**What to produce**
Produce a word-for-word copy of the data that follows, excluding images.

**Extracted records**
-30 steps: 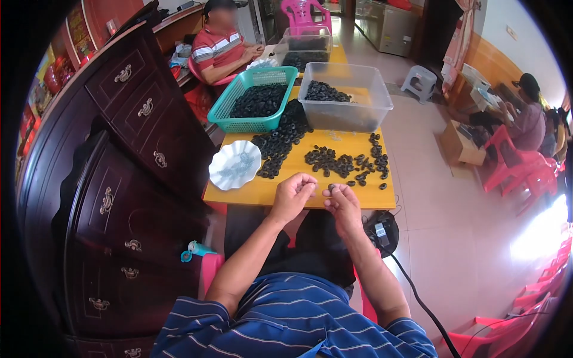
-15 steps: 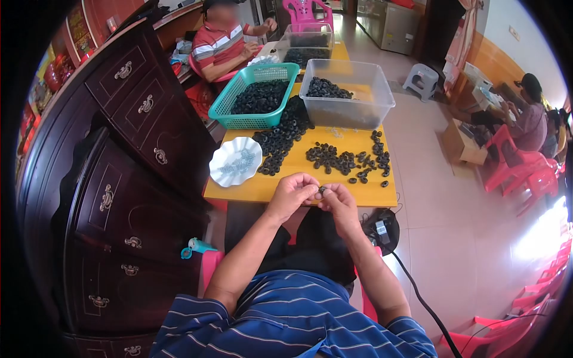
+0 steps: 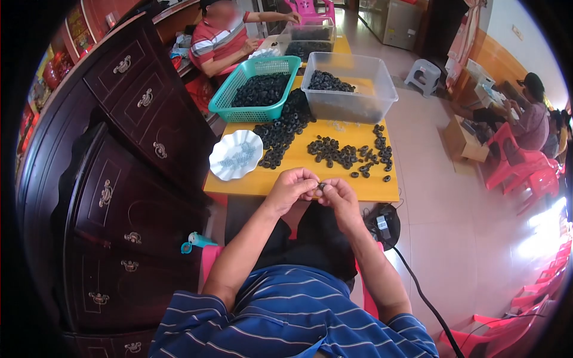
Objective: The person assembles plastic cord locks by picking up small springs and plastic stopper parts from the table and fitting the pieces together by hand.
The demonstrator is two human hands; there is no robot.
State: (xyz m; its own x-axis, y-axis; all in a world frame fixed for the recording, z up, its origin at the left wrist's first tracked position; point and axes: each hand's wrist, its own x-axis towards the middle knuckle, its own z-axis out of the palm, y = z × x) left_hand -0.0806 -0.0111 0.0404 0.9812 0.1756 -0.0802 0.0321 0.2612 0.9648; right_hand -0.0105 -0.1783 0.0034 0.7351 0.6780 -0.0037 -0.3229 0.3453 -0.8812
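I'm pinching a little black ring [image 3: 322,186], probably light and stiff, by its edge with my right hand [image 3: 340,197], my left hand [image 3: 292,191] pressing its fingertips together alongside.

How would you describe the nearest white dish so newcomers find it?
Start from the nearest yellow table. At its near left corner, beside the loose black rings, sits the white dish. Unlike the green basket and the clear bin, it has a wavy rim and holds pale pieces.
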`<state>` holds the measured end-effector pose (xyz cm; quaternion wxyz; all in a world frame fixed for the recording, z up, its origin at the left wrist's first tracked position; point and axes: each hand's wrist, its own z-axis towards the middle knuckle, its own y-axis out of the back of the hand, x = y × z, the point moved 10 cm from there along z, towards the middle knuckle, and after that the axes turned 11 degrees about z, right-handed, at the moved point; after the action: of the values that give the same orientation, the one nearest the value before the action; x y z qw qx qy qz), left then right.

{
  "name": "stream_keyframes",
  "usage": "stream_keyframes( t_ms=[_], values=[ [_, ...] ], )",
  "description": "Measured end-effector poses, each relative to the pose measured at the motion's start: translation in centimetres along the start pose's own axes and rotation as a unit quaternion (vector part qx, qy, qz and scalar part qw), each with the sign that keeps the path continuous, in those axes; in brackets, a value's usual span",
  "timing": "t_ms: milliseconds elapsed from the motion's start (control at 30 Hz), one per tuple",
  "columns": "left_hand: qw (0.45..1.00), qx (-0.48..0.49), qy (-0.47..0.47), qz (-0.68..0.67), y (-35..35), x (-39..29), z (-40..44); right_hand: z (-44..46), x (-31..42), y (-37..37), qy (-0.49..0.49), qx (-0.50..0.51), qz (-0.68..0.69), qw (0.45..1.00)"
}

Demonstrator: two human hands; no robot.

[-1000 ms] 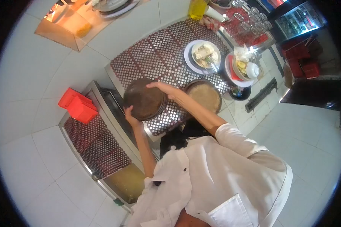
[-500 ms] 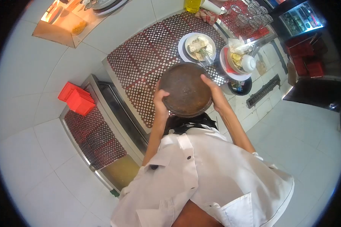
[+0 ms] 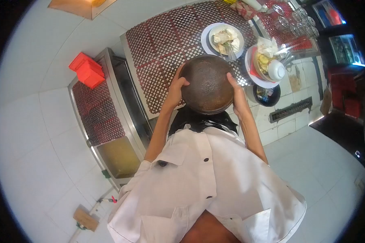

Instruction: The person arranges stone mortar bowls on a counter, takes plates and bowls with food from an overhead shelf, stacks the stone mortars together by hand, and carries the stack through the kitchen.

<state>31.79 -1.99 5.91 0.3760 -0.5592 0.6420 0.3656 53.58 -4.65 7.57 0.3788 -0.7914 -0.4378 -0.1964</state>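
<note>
Between my two hands is a round, dark-brown dish (image 3: 208, 83) that looks like clay, held in front of my waist. My left hand (image 3: 177, 87) grips its left edge, thumb on top and fingers mostly hidden behind. On the opposite edge, my right hand (image 3: 238, 93) holds it the same way. Just beyond the dish, a white plate (image 3: 205, 39) carries a bowl with crumpled napkins and cutlery. To the right of that stands another white plate (image 3: 267, 84) with food scraps, napkins and a small white bowl (image 3: 276, 71).
Perforated red mats (image 3: 162, 44) cover the steel counter. A dark bin (image 3: 267, 96) stands below the plates' right side. Red plastic baskets (image 3: 87, 71) sit on the left counter. Several glasses (image 3: 298, 24) stand at the back right. A floor drain (image 3: 290, 110) lies to the right.
The whole view has shifted, so the counter, plates and dish appear higher and further right. Both hands keep their hold on the dish.
</note>
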Motion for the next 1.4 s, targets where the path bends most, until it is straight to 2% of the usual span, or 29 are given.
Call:
stream_keyframes(
  t_ms=[100,167,300,367,467,633,667,767,800,967,1100,1133,1233,1267,1400],
  values=[
    [0.996,-0.016,-0.055,0.066,0.0,-1.1,-0.6,0.9,0.2,0.1,-0.005,0.021,-0.005,1.000],
    [0.991,-0.044,-0.056,0.112,0.2,-1.7,-1.1,1.0,0.3,0.1,-0.004,0.034,-0.004,0.999],
    [0.975,-0.024,0.000,0.220,1.1,-2.7,-1.9,2.0,-0.4,0.8,0.001,0.032,-0.035,0.999],
    [0.971,-0.062,-0.005,0.231,3.0,1.7,0.2,2.8,-1.2,1.4,-0.001,0.020,-0.067,0.998],
    [0.961,-0.096,-0.036,0.255,3.4,2.0,0.3,5.1,-2.6,3.8,0.009,-0.001,-0.125,0.992],
    [0.963,-0.115,-0.052,0.238,3.3,0.1,-0.9,2.7,0.2,1.7,0.050,0.016,-0.322,0.945],
    [0.962,-0.123,-0.023,0.243,3.4,0.4,-1.0,1.6,1.6,0.7,0.059,0.019,-0.362,0.930],
    [0.949,-0.156,-0.066,0.266,3.5,0.9,-0.9,0.8,3.3,0.4,0.038,0.008,-0.500,0.865],
    [0.966,-0.124,-0.046,0.224,2.5,-0.4,-1.4,1.5,2.8,1.3,0.054,0.016,-0.503,0.862],
    [0.978,-0.105,-0.110,0.141,0.7,-1.2,-1.0,2.5,1.3,2.2,0.040,0.091,-0.415,0.904],
    [0.974,-0.112,-0.165,0.106,0.4,-3.6,-1.4,4.7,0.3,2.6,0.074,0.142,-0.145,0.976],
    [0.976,-0.102,-0.168,0.093,0.0,-4.1,-1.5,5.4,-0.1,3.2,0.052,0.151,-0.117,0.980],
    [0.963,-0.081,-0.208,0.148,-0.4,-4.4,-1.2,6.4,-0.2,1.6,0.081,0.166,-0.036,0.982],
    [0.963,-0.082,-0.212,0.146,-0.4,-4.5,-1.0,5.4,-0.1,-0.4,0.059,0.210,-0.002,0.976],
    [0.970,-0.069,-0.213,0.089,-0.7,-4.5,-1.0,6.0,-0.1,0.2,0.067,0.191,-0.012,0.979]
  ],
)
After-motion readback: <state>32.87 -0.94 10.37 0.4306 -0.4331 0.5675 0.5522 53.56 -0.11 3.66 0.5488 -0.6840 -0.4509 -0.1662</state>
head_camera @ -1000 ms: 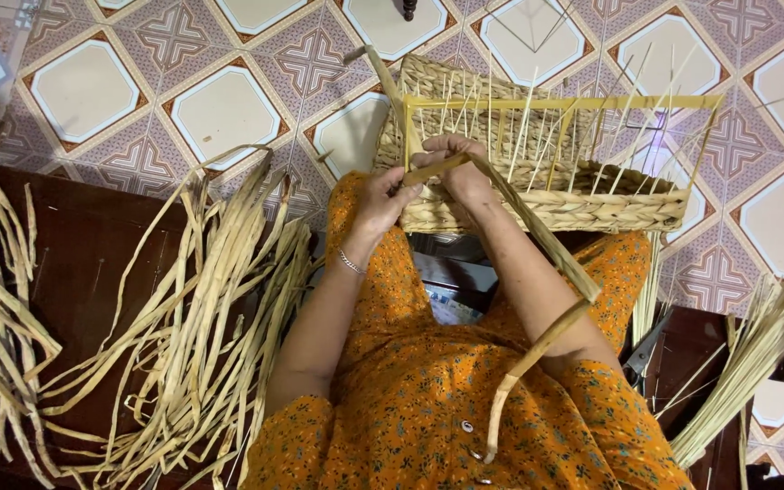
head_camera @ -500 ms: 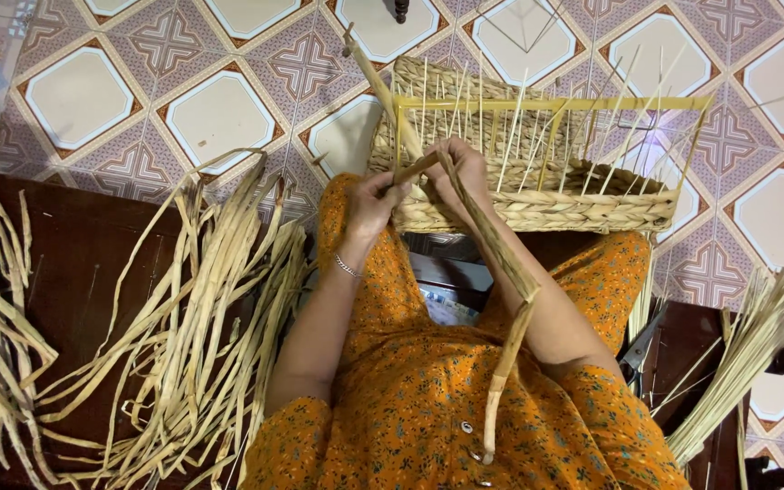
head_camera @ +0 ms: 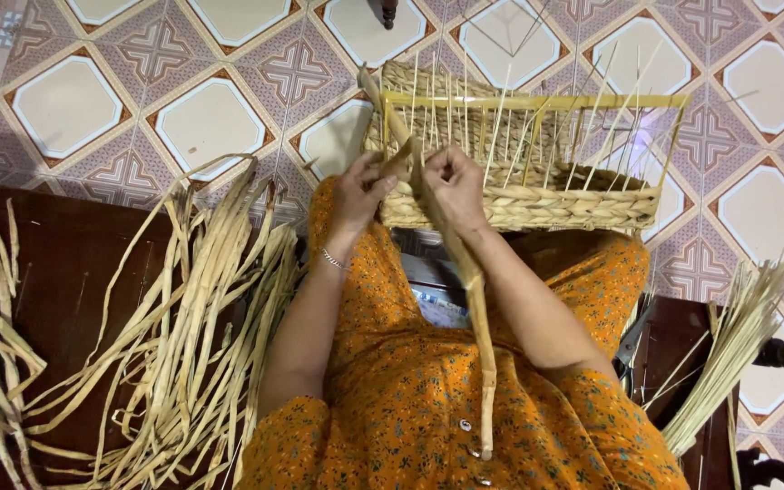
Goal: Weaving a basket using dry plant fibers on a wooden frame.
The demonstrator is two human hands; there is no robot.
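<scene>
Weaving is under way at the near left corner of the basket (head_camera: 537, 195), which lies on the lap with its yellow frame and thin upright stakes pointing away over the tiled floor (head_camera: 201, 118). One long flat strand (head_camera: 469, 281) is the working piece — its upper end rises past the basket's left corner, its tail hangs down over the orange dress (head_camera: 428, 408) below the basket. The right hand (head_camera: 454, 186) is closed around the strand just at the basket's woven wall; the left hand (head_camera: 360, 192) pinches the same strand, or a neighbouring end, just left of that corner — which of the two is hard to tell. To do this pass well, I judge the strand should stay flat and untwisted, drawn snug against the last braided row, with the stakes kept evenly spaced and upright while it is tucked behind the corner. A heap of loose strands (head_camera: 192, 336) lies left of the basket on a dark wooden bench (head_camera: 74, 263); a bundle of thin stakes (head_camera: 728, 345) lies to its right
</scene>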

**Exercise solution**
-30 steps: 
-15 steps: 
+0 steps: 
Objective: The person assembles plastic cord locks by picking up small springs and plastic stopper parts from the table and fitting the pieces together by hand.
The demonstrator is two human hands; there is no robot.
State: (xyz m; its own x-axis, y-axis; all in a world frame fixed for the recording, z up, its origin at the left wrist's first tracked position; point and axes: each hand's wrist, its own x-axis towards the middle knuckle, its own z-axis out of the palm, y = z × x) left_hand -0.0806 -0.0111 0.0404 0.9812 0.1756 -0.0802 0.0321 0.2612 0.9648; right_hand -0.0105 -0.1783 0.0034 0.7351 0.6780 -0.0037 -0.3229 0.3453 -0.8812
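I'm pinching a little black ring [image 3: 322,186], probably light and stiff, by its edge with my right hand [image 3: 340,197], my left hand [image 3: 292,191] pressing its fingertips together alongside.

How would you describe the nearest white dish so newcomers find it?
Start from the nearest yellow table. At its near left corner, beside the loose black rings, sits the white dish. Unlike the green basket and the clear bin, it has a wavy rim and holds pale pieces.
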`<state>` holds the measured end-effector pose (xyz cm; quaternion wxyz; all in a world frame fixed for the recording, z up, its origin at the left wrist's first tracked position; point and axes: each hand's wrist, its own z-axis towards the middle knuckle, its own y-axis out of the back of the hand, x = y × z, the point moved 10 cm from there along z, towards the middle knuckle, and after that the axes turned 11 degrees about z, right-handed, at the moved point; after the action: of the values that give the same orientation, the one nearest the value before the action; x y z qw qx qy qz), left then right.

{
  "name": "stream_keyframes",
  "usage": "stream_keyframes( t_ms=[_], values=[ [_, ...] ], )",
  "description": "Measured end-effector poses, each relative to the pose measured at the motion's start: translation in centimetres along the start pose's own axes and rotation as a unit quaternion (vector part qx, qy, qz and scalar part qw), each with the sign that keeps the path continuous, in those axes; in brackets, a value's usual span",
  "timing": "t_ms: milliseconds elapsed from the motion's start (control at 30 Hz), one per tuple",
  "columns": "left_hand: qw (0.45..1.00), qx (-0.48..0.49), qy (-0.47..0.47), qz (-0.68..0.67), y (-35..35), x (-39..29), z (-40..44); right_hand: z (-44..46), x (-31..42), y (-37..37), qy (-0.49..0.49), qx (-0.50..0.51), qz (-0.68..0.69), qw (0.45..1.00)"
}

Demonstrator: two human hands; no robot.

[-1000 ms] 
[-500 ms] 
[+0 ms] 

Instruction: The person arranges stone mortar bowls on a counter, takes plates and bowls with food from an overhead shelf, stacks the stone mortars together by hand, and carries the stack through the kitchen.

<state>31.79 -1.99 5.91 0.3760 -0.5592 0.6420 0.3656 53.58 -4.65 7.57 0.3788 -0.7914 -0.4378 -0.1964</state>
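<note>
Between my two hands is a round, dark-brown dish (image 3: 208, 83) that looks like clay, held in front of my waist. My left hand (image 3: 177, 87) grips its left edge, thumb on top and fingers mostly hidden behind. On the opposite edge, my right hand (image 3: 238, 93) holds it the same way. Just beyond the dish, a white plate (image 3: 205, 39) carries a bowl with crumpled napkins and cutlery. To the right of that stands another white plate (image 3: 267, 84) with food scraps, napkins and a small white bowl (image 3: 276, 71).
Perforated red mats (image 3: 162, 44) cover the steel counter. A dark bin (image 3: 267, 96) stands below the plates' right side. Red plastic baskets (image 3: 87, 71) sit on the left counter. Several glasses (image 3: 298, 24) stand at the back right. A floor drain (image 3: 290, 110) lies to the right.
The whole view has shifted, so the counter, plates and dish appear higher and further right. Both hands keep their hold on the dish.
</note>
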Motion for the next 1.4 s, targets where the path bends most, until it is straight to 2% of the usual span, or 29 are given.
Call:
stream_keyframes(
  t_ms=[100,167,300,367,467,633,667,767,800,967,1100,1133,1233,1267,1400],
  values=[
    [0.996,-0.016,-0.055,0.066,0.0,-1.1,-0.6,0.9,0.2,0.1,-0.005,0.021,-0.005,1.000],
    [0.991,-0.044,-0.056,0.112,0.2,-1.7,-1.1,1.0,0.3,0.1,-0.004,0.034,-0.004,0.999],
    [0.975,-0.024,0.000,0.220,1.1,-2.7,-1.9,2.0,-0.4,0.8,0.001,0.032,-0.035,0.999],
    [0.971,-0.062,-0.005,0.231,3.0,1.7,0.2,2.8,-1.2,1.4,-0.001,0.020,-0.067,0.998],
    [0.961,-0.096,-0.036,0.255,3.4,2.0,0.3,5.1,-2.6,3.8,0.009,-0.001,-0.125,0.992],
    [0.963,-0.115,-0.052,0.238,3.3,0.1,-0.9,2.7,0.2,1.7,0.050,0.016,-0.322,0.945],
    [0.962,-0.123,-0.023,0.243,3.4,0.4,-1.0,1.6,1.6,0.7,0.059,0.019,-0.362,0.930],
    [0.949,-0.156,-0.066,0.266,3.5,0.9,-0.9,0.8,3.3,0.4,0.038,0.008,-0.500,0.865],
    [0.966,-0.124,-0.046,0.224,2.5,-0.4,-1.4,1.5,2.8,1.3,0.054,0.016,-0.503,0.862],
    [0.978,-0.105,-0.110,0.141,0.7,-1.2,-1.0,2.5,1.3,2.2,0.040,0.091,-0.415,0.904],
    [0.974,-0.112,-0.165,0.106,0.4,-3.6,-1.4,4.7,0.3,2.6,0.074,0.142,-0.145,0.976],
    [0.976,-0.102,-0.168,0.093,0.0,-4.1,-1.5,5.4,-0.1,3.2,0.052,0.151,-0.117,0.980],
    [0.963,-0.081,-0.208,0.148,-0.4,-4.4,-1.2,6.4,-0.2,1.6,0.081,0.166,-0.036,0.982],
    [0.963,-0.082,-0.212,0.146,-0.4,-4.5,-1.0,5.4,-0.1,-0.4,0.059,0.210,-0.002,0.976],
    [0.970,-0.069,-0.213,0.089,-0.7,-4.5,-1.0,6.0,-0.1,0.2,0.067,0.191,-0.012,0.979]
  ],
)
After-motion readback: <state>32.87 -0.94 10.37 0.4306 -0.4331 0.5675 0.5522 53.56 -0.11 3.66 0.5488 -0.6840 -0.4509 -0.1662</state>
head_camera @ -1000 ms: 
head_camera @ -500 ms: 
head_camera @ +0 ms: 
Goal: Weaving a basket using dry plant fibers on a wooden frame.
The demonstrator is two human hands; there is no robot.
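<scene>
Weaving is under way at the near left corner of the basket (head_camera: 537, 195), which lies on the lap with its yellow frame and thin upright stakes pointing away over the tiled floor (head_camera: 201, 118). One long flat strand (head_camera: 469, 281) is the working piece — its upper end rises past the basket's left corner, its tail hangs down over the orange dress (head_camera: 428, 408) below the basket. The right hand (head_camera: 454, 186) is closed around the strand just at the basket's woven wall; the left hand (head_camera: 360, 192) pinches the same strand, or a neighbouring end, just left of that corner — which of the two is hard to tell. To do this pass well, I judge the strand should stay flat and untwisted, drawn snug against the last braided row, with the stakes kept evenly spaced and upright while it is tucked behind the corner. A heap of loose strands (head_camera: 192, 336) lies left of the basket on a dark wooden bench (head_camera: 74, 263); a bundle of thin stakes (head_camera: 728, 345) lies to its right
</scene>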

This concludes the response to the exercise.